▸ **Task brief**
Emit all the data exactly as provided.

▸ **Data section**
= Beginning of Section =

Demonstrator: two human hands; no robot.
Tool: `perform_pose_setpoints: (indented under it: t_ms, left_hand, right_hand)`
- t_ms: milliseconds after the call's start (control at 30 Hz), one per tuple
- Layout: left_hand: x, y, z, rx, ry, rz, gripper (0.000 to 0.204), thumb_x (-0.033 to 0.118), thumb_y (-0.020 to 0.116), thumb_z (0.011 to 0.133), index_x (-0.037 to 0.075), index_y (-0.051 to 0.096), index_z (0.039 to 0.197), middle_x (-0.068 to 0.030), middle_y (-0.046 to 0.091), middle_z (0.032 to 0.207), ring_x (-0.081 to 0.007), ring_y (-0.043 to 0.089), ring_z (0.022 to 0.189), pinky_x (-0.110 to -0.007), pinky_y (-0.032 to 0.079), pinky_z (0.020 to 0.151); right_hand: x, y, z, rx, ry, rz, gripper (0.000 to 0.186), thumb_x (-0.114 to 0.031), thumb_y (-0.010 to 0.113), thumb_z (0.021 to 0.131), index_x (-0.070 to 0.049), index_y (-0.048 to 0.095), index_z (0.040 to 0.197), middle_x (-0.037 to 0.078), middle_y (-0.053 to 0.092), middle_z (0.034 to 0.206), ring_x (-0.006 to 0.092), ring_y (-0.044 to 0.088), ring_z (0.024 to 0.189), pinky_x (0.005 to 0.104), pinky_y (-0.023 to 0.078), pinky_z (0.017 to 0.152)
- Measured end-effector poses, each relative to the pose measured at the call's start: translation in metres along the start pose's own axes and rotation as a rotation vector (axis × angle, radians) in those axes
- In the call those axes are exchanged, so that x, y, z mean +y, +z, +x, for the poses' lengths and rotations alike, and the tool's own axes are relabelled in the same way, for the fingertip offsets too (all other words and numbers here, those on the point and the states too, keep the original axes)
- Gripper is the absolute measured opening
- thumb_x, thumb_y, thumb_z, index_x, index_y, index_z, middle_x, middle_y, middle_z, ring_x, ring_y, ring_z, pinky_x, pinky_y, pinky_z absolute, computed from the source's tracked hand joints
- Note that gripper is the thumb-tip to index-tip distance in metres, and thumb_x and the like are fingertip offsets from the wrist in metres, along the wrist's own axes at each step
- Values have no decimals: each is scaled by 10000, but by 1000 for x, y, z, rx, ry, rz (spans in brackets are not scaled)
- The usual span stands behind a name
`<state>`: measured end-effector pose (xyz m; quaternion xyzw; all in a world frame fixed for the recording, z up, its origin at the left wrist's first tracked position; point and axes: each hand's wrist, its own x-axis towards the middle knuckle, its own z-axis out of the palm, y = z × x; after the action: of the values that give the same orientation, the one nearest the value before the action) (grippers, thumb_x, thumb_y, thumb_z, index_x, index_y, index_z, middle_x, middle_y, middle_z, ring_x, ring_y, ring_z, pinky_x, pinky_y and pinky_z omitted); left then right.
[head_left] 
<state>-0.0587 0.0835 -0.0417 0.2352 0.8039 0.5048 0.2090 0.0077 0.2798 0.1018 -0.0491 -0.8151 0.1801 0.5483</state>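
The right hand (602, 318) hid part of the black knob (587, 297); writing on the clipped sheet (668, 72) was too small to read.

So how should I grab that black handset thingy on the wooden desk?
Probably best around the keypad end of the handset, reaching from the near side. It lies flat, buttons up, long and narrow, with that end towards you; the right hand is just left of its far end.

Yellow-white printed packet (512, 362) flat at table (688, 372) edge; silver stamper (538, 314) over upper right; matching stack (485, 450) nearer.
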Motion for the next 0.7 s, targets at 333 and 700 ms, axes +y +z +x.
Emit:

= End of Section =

▸ **Task response**
Demonstrator: two human hands; no robot.
Tool: `perform_pose_setpoints: (indented under it: t_ms, left_hand, right_hand)`
- t_ms: milliseconds after the call's start (control at 30 Hz), one per tuple
- Layout: left_hand: x, y, z, rx, ry, rz, gripper (0.000 to 0.204), thumb_x (-0.033 to 0.118), thumb_y (-0.020 to 0.116), thumb_z (0.011 to 0.133), index_x (-0.037 to 0.075), index_y (-0.051 to 0.096), index_z (0.039 to 0.197), middle_x (-0.068 to 0.030), middle_y (-0.046 to 0.091), middle_z (0.032 to 0.207), ring_x (-0.081 to 0.007), ring_y (-0.043 to 0.089), ring_z (0.022 to 0.189), pinky_x (-0.110 to -0.007), pinky_y (-0.032 to 0.079), pinky_z (0.020 to 0.151); right_hand: x, y, z, rx, ry, rz, gripper (0.000 to 0.186), thumb_x (-0.114 to 0.031), thumb_y (-0.010 to 0.113), thumb_z (0.021 to 0.131), index_x (-0.070 to 0.049), index_y (-0.048 to 0.095), index_z (0.040 to 0.197), middle_x (-0.037 to 0.078), middle_y (-0.053 to 0.092), middle_z (0.034 to 0.206), ring_x (-0.006 to 0.092), ring_y (-0.044 to 0.088), ring_z (0.024 to 0.189), pinky_x (0.005 to 0.104), pinky_y (-0.023 to 0.078), pinky_z (0.017 to 0.152)
- Measured end-effector poses, each relative to the pose measured at the call's start: translation in metres along the start pose's own axes and rotation as a rotation vector (axis × angle, radians) in those axes
- In the call those axes are exchanged, so that x, y, z mean +y, +z, +x, for the poses' lengths and rotations alike, and the tool's own axes are relabelled in the same way, for the fingertip offsets too (all other words and numbers here, those on the point and the states too, keep the original axes)
- Gripper is the absolute measured opening
- thumb_x, thumb_y, thumb_z, index_x, index_y, index_z, middle_x, middle_y, middle_z, ring_x, ring_y, ring_z, pinky_x, pinky_y, pinky_z absolute, computed from the source's tracked hand joints
- Note that gripper is the thumb-tip to index-tip distance in metres, and thumb_x and the like are fingertip offsets from the wrist in metres, along the wrist's own axes at each step
- Values have no decimals: each is scaled by 10000, but by 1000 for x, y, z, rx, ry, rz (spans in brackets are not scaled)
- The usual span stands behind a name
`<state>`: measured end-effector pose (xyz m; quaternion xyzw; all in a world frame fixed for the recording, z up, its origin at the left wrist's first tracked position; point and axes: each hand's wrist, its own x-axis towards the middle knuckle, its own z-axis out of the palm, y = z × x; after the action: of the values that give the same orientation, the one nearest the value before the action) (grippers, thumb_x, thumb_y, thumb_z, index_x, index_y, index_z, middle_x, middle_y, middle_z, ring_x, ring_y, ring_z, pinky_x, pinky_y and pinky_z omitted); left then right.
[head_left] 
<state>-0.0587 0.0835 -0.0417 0.2352 0.8039 0.5048 0.2090 0.0077 0.2798 0.1018 -0.0491 -0.8151 0.1801 0.5483</state>
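The right hand (602, 318) hid part of the black knob (587, 297); writing on the clipped sheet (668, 72) was too small to read.

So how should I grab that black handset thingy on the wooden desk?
Probably best around the keypad end of the handset, reaching from the near side. It lies flat, buttons up, long and narrow, with that end towards you; the right hand is just left of its far end.

Yellow-white printed packet (512, 362) flat at table (688, 372) edge; silver stamper (538, 314) over upper right; matching stack (485, 450) nearer.
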Motion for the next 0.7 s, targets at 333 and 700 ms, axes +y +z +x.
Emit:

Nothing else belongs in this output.